Could you possibly try combination feeding and see a private breastfeeding counsellor to see if they can offer you any further assistance? I haven't seen one myself but have heard wonderful things about them. There are also a number of Facebook groups where women offer lots of support and advice (I do feel they pretty much criminalise formula use though which I absolutely hate) but if you want advice on breastfeeding they do anything they can to help so may be worth a try. Alternatively, keep combination feeding going for a few more weeks to see if the breast pain settles. If it does then you can go back to exclusive breastfeeding as there is lots of advice available for increasing supply again if you haven't completely stopped. This is only if you want to keep breastfeeding, please don't feel like you have to.

Do what is best for you and your family and don't feel any guilt for making that decision. You have had a rocky start and done amazingly well to get this far.
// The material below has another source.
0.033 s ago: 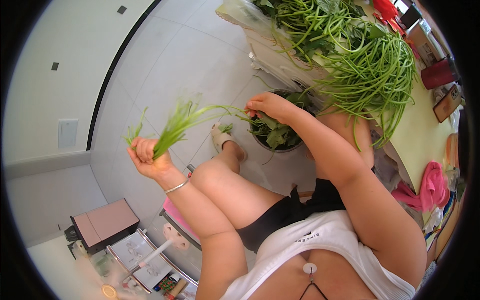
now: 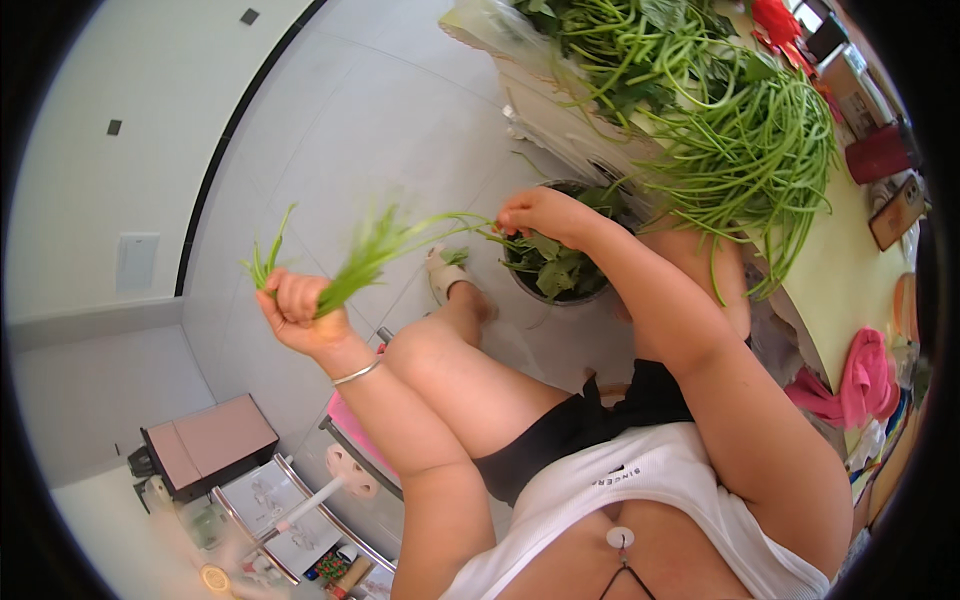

Ivy7550 Wed 08-Mar-17 14:40:47

Thanks for replies/advice everyone - great to hear everyone's experiences, makes me feel like I'm not alone in this! Sounds as if mixed feeding might take the pressure off me for a while, and need to stop with this silly guilt! Still don't want to give up just yet but need to make a decision if this goes on too long as it's not good for any of us if I'm totally miserable all the time!

Crumble - poor you what a horrible experience for you! Glad you're doing so well now smile

savagehk Wed 08-Mar-17 14:51:06

I've not managed to read everyone's suggestions, but would you feel happier expressing (with a decent pump) and bottle feeding until your nipples feel better? Worth asking your midwife if the hospital hires out pumps (which will be more powerful than one you can easily buy).